Capita spesso che una cosa arcinota a chi studia l’economia internazionale, i modi di produrre e di scambiare, il divenire delle relazioni internazionali, salga improvvisamente alla ribalta della stampa quotidiana. L’attenzione dura qualche ora o al massimo qualche giorno, e poi la notizia ‘scompare’. Ma stavolta la notizia è veramente importante, e sarà bene dunque riprenderla e rifletterci sopra un poco. Che cosa è questa storia che la Commissione europea vuole che Apple paghi le tasse al governo irlandese, governo di un paese membro dell’Unione, tasse che il governo irlandese non vuole riscuotere!?
♦Il contesto
Se non si vuole affrontare il quesito in modo ideologico, occorre partire da lontano, e in particolare da due caratteristiche dell’economia così come è venuta evolvendo negli ultimi quarant’anni circa, ovviamente con intensità e modalità diverse da paese a paese. Stati Uniti sempre all’avanguardia, in entrambi i casi.
1. La frammentazione internazionale della produzione
Ancora oggi la gran parte delle persone, e perfino molti economisti, pensano che il processo produttivo delle merci, quel processo che crea valore, salari e profitti, sia un fenomeno localizzato in un solo paese. Lo sappiamo perché sentiamo parlare di prodotti ‘made in’, di ‘chilometri zero’, e di ‘eccellenze nazionali’: tutti concetti che andavano forse bene ai tempi del nonno, ma che oggi non hanno alcuna rilevanza. Si, certo, un tot di rapanelli non viene importato né dall’estero né dai comuni circostanti il nostro ma prodotto ‘in zona’, chi lo nega. Ma il problema è più complesso, come si diceva una volta: è un problema di proporzioni. E di metodo di produzione. Oggi, e da decenni ormai, i processi produttivi di manufatti e servizi non sono più localizzati in un solo paese e in un solo impianto. Imprese del paese A importano semilavorati dal paese B, lavorano quei semilavorati (li ‘perfezionano’) e poi li destinano al consumo interno o estero, o forse li riesportano addirittura verso il paese C perché le imprese di quest’ultimo li lavorino ancora. E avanti così. Chi ne avesse voglia potrebbe leggere un articolo illuminante del 2011 di Pascal Lamy, dal 2005 al 2013 direttore dell’Organizzazione Mondiale del Commercio, di cui riporto un estratto.

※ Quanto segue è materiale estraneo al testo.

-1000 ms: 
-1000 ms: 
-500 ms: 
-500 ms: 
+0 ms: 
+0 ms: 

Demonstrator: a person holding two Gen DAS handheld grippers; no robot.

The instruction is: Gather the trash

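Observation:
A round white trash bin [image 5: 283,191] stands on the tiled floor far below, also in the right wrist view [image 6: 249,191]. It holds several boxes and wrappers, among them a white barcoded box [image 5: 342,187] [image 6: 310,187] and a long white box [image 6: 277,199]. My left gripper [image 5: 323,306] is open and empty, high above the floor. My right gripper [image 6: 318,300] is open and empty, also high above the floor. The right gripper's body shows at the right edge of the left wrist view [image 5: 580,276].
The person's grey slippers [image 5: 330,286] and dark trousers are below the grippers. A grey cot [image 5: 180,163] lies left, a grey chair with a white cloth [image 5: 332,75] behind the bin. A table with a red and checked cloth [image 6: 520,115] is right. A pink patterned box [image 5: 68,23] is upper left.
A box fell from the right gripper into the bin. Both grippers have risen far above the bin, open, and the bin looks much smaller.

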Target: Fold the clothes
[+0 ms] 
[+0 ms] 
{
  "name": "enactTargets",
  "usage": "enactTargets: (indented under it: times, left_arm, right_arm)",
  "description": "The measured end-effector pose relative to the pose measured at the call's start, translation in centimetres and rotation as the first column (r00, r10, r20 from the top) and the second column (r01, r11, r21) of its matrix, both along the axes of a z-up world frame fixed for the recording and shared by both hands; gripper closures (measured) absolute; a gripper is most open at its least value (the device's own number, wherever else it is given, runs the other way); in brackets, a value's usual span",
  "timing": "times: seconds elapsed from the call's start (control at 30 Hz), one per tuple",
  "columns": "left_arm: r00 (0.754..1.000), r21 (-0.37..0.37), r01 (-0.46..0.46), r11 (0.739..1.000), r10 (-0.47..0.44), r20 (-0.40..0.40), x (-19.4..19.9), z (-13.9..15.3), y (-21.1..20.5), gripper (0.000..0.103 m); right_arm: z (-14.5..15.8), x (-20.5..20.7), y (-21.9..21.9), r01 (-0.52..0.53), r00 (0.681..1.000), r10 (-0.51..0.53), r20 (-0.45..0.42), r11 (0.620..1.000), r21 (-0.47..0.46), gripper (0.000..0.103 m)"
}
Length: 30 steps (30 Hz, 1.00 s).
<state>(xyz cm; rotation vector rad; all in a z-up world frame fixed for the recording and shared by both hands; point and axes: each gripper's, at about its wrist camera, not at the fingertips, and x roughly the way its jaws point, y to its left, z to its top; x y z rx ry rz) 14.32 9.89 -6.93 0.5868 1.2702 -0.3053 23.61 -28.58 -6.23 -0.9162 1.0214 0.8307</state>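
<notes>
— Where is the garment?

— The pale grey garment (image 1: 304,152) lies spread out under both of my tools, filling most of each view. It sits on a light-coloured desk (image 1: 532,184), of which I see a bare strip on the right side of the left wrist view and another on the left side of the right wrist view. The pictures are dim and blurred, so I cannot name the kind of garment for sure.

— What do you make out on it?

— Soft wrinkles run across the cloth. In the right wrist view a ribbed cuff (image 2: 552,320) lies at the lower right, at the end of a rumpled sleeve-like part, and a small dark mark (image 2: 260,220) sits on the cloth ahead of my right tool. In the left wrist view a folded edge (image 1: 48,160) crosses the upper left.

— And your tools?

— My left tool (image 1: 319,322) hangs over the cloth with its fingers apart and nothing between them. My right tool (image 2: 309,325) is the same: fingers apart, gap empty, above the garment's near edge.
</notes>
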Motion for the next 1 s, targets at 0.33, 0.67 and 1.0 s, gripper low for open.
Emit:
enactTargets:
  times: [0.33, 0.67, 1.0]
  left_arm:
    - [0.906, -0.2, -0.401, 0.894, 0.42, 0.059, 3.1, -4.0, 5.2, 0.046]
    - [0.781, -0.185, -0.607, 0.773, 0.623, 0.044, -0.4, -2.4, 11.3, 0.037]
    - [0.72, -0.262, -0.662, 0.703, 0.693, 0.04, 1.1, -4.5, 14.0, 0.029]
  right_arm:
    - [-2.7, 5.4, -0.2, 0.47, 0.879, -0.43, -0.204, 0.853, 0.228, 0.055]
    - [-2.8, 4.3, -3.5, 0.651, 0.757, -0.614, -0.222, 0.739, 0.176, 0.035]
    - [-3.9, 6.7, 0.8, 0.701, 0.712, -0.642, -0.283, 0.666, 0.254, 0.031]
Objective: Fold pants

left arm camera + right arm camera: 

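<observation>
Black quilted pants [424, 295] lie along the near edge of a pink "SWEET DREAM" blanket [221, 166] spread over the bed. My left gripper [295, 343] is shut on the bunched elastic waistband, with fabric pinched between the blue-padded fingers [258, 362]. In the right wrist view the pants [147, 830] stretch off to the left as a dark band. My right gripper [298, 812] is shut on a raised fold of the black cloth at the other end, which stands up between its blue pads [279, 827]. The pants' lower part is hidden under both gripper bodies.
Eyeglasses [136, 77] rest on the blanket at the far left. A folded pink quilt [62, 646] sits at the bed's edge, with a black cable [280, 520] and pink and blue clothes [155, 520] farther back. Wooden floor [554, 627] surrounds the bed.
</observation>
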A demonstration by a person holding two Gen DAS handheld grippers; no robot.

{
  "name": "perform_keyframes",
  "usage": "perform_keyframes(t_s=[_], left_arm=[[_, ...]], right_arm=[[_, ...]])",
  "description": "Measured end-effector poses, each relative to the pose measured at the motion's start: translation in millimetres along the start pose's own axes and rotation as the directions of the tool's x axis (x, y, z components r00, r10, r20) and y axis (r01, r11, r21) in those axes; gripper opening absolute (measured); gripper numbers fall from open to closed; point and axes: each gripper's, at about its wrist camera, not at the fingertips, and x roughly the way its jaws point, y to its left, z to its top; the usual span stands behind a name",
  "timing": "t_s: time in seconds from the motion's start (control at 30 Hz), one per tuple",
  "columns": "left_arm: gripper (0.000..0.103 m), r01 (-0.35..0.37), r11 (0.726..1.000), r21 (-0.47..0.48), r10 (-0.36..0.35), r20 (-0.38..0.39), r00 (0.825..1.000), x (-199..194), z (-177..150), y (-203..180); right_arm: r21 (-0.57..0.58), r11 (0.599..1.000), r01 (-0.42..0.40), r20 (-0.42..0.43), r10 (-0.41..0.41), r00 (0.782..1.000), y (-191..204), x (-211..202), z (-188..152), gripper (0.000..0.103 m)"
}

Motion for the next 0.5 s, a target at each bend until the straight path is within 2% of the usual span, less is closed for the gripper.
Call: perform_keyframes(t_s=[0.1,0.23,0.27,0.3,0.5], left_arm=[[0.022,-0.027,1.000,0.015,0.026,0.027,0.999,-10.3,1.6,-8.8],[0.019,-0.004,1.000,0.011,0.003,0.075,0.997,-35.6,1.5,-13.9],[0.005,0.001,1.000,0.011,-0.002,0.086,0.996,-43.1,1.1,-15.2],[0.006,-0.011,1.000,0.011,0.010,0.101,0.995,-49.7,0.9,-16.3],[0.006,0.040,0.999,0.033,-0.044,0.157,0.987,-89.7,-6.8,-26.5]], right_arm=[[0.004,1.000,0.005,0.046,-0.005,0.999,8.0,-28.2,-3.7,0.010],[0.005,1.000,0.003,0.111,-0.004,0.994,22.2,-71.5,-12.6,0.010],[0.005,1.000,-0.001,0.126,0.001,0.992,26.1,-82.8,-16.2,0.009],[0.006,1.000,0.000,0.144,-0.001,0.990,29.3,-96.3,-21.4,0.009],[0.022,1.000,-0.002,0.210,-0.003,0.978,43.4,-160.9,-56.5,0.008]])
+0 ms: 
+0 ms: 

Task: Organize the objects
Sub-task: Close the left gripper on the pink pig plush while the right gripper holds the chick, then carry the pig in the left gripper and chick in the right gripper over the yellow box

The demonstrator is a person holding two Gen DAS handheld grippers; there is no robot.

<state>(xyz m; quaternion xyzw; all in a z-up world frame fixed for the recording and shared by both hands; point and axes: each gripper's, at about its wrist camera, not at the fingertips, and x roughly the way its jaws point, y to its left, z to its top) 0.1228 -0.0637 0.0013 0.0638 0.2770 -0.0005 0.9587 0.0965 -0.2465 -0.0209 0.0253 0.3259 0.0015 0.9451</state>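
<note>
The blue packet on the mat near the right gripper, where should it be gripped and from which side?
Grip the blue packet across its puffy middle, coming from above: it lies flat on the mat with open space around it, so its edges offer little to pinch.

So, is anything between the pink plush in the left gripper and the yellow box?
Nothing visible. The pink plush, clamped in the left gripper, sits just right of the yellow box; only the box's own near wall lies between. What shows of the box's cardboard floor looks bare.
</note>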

“As recently as 30 years ago, products were assembled in one country, using inputs from that same country. Measuring trade was thus easy. 2011 is very different. Manufacturing is driven by global supply chains, while most imports should be stamped “made globally”, not “made in China”, or similar. This is not an academic distinction. (…) It isn’t just phones. Automobiles, aircraft, electronics – even clothing – are increasingly made in many countries. No car or commercial jet could now be built with inputs from just one country.”
Ovviamente non è scritto da alcuna parte che le imprese che svolgono le diverse fasi del processo produttivo globale appartengano ad entità diverse: delle volte avviene così, delle altre un’impresa costituisce imprese proprie in diversi paesi, e allora il processo produttivo appare come condotto dalla sola impresa ‘madre’. E tanto per complicare il quadro, alla globalizzazione del processo produttivo e alla sua frammentazione in unità ‘semplici’ condotte in paesi diversi, si affianca il processo di distribuzione globale del prodotto finito.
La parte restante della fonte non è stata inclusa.